CENTRAFRIQUE - INSECURITE : RIFIFI DANS LES FORCES ARMEES CENTRAFRICAINES
SITUATION DANS LE NORD : PLUSIEURS DIZAINES D'ELEMENTS DU BMIA SOUS LES VERROUS
Alors que l'on ne s'attendait pas à une nouvelle désertion dans les rangs des Forces Armées Centrafricaines, les dernières nouvelles qui nous parviennent font état de ce que plusieurs dizaines d'éléments du Bataillon Mixte d'Intervention et d'Appui (BMIA) ont déserté leur poste à Ndélé pour regagner précipitamment Bangui. C'était le vendredi dernier et, le Chef Suprême des armées, le Général François Bozizé est allé personnellement à leur rencontre car, il conçoit mal le fait que quelques semaines seulement après avoir mis en garde les éléments de forces de défense et de sécurité contre une désertion, ceux-ci lui prouvent encore le contraire. Les éléments du BMIA qui étaient sous la surveillance du Commandant Ngreppé sont mis aux arrêts. La célèbre prison de la Section des Recherches et d'Investigation, le Camp De Roux, Kolongo puis Bossembélé, abritent ces éléments déserteurs. Selon des sources proches des parents des éléments du BMIA, les détenus leur ont fait savoir que trouver à manger dans ces zones est tout à fait difficile et mêmes les populations n'ont pas envie de mettre à leur disposition des vivres. Celles-ci préfèrent les vendre entre elles-mêmes. On nous signale que parfois, ces éléments qui se battent tous les jours sur le terrain ne trouvent pas de quoi à s'alimenter. Ce qui remet sur la sellette, l'éternel problème des PGA dus aux militaires. L'on se pose la question de savoir si véritablement les PGA sont envoyés par la hiérarchie militaire auprès de ces éléments qui ont une mission difficile sur le terrain. L'on sait aussi que les éléments du BMIA qui faisaient partie de la première vague des déserteurs, justifiaient leur désertion non seulement par l'inégal rapport de force sur le terrain mais aussi et surtout par le fait qu'ils éprouvent des difficultés à se faire nourrir.

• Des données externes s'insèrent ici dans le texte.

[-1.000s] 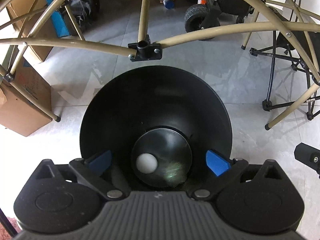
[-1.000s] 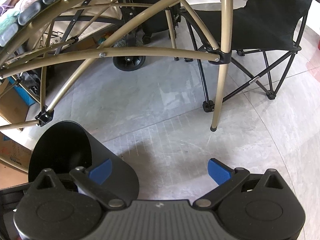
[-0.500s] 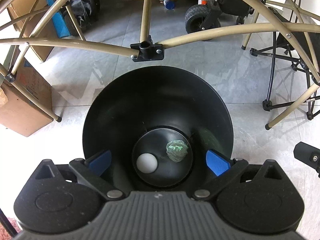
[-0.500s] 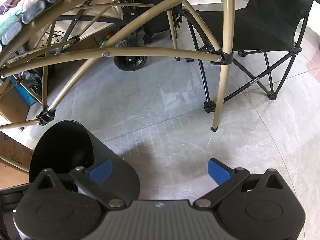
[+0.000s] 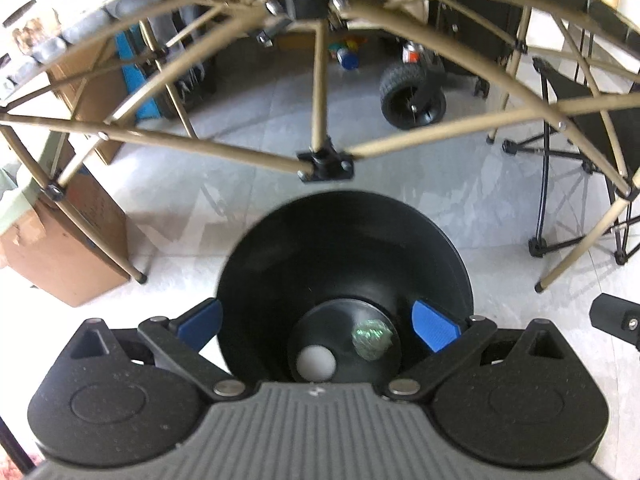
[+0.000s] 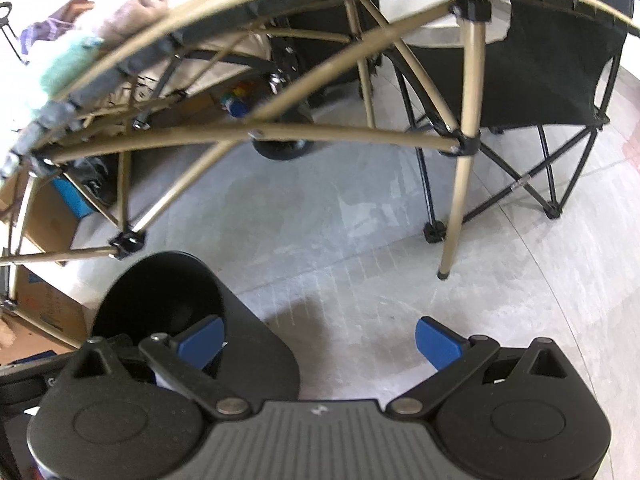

Et pourtant, il n' y a pas longtemps, le Ministère de la Défense Nationale a déclaré que l'armée centrafricaine profondément réorganisée est désormais en mesure de bouter hors du territoire national, les forces du mal qui ont élu domicile dans le Nord-Est centrafricain. Si cette armée centrafricaine est réorganisée comme on nous le dit pompeusement, cela voudrait dire que les éléments des FACA ne peuvent nullement se plaindre pour leur ravitaillement en vivre.
Par ailleurs, malgré que des mirages français ont survolé le territoire national pour matérialiser le soutien de la France envers son ancienne colonie la RCA qui fait face à la montée en puissance de l'insécurité dans la partie septentrionale, les choses ne semblent pas s'améliorer sur le terrain allant du mal en pire. Aux vues de ses mirages, le peuple centrafricain s'est mis à spéculer estimant qu'enfin, il pourrait y avoir rétablissement de la sécurité dans les zones sous contrôles rebelles afin qu'il puisse librement vaquer à ses occupations. Cette spéculation a vite fait de céder la place au doute sur l'avenir du Centrafrique qui est de ce fait compromis. Et comme François Bozizé n'est pas encore convaincu que cette rébellion peut, constituer un danger pour son fauteuil présidentiel, le règlement pacifique de cette crise sollicité par les forces vives de la nation et la communauté internationale n'est pas à l'ordre de jour.
La nouvelle équipe dirigée des mains de fer par le Général Jules Bernard Ouandé a du pain sur la planche et doit faire valoir ce à quoi il est capable.